§ **ABOUT THIS EXERCISE**
Show each line from the listing that includes the word "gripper".

[DATASET SECTION]

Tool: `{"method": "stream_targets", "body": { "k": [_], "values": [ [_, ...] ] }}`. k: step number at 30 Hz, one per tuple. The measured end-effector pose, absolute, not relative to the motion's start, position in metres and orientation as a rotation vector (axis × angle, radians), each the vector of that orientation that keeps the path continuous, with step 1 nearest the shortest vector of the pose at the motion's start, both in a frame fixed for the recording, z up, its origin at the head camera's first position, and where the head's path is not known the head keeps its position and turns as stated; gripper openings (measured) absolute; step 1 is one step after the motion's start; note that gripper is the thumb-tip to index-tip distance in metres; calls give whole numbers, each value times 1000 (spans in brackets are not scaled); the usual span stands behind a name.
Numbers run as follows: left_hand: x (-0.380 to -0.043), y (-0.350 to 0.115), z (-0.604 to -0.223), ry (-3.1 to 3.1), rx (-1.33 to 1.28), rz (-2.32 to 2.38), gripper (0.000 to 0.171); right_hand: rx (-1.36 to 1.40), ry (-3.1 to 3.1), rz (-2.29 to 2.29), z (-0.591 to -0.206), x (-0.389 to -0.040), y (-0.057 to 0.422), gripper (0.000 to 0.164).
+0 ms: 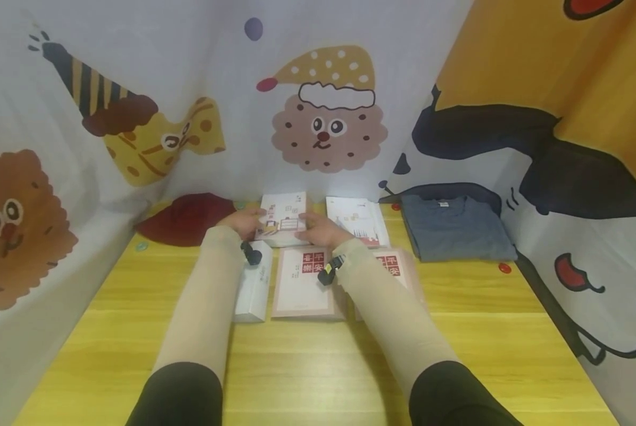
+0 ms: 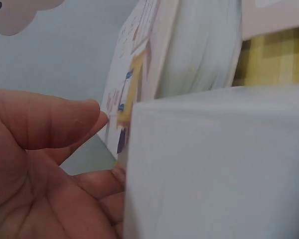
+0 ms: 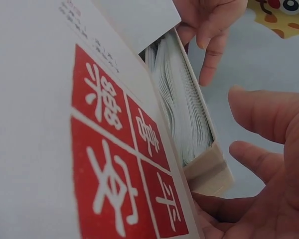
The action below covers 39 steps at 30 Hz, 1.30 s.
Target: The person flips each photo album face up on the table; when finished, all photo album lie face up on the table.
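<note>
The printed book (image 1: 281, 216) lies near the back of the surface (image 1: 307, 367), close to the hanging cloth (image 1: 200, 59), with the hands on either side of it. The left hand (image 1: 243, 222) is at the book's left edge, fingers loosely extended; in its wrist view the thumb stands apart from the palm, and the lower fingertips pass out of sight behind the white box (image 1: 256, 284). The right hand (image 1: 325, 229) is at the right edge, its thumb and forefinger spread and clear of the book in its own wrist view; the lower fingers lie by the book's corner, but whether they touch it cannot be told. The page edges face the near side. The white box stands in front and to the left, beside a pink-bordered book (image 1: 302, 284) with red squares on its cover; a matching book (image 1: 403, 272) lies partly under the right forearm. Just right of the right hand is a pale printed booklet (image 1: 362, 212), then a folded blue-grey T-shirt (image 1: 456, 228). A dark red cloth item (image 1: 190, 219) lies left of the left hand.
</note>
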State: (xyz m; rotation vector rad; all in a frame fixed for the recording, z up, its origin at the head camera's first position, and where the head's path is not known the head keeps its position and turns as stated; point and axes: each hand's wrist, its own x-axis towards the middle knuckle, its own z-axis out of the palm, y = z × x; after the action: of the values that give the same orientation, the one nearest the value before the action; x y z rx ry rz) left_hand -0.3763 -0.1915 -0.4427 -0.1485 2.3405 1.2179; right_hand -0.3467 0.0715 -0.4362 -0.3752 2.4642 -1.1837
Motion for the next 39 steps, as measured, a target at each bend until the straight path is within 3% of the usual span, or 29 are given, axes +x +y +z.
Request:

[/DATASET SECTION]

§ **ANSWER BOX**
Tool: `{"method": "stream_targets", "body": { "k": [_], "values": [ [_, ...] ] }}`. k: step number at 30 Hz, one per tuple. The measured end-effector pose, absolute, not relative to the motion's start, position in metres and orientation as a rotation vector (axis × angle, radians), each the vector of that orientation that keeps the path continuous, with step 1 nearest the shortest vector of the pose at the motion's start, both in a frame fixed for the recording, z up, its origin at the head camera's first position, and where the head's path is not known the head keeps its position and turns as stated; gripper openings (measured) absolute; step 1 is one step after the motion's start; note that gripper is the thumb-tip to index-tip distance in metres; calls give whole numbers, each value times 1000 (spans in brackets are not scaled); the usual span stands behind a name.
Numbers run as follows: left_hand: x (-0.380 to -0.043), y (-0.350 to 0.115), z (-0.604 to -0.223), ry (-3.1 to 3.1), rx (-1.33 to 1.28), rz (-2.32 to 2.38), gripper (0.000 to 0.171); right_hand: rx (-1.36 to 1.40), ry (-3.1 to 3.1), rz (-2.29 to 2.29), z (-0.591 to -0.206), x (-0.389 to -0.040), y (-0.057 to 0.422), gripper (0.000 to 0.164).

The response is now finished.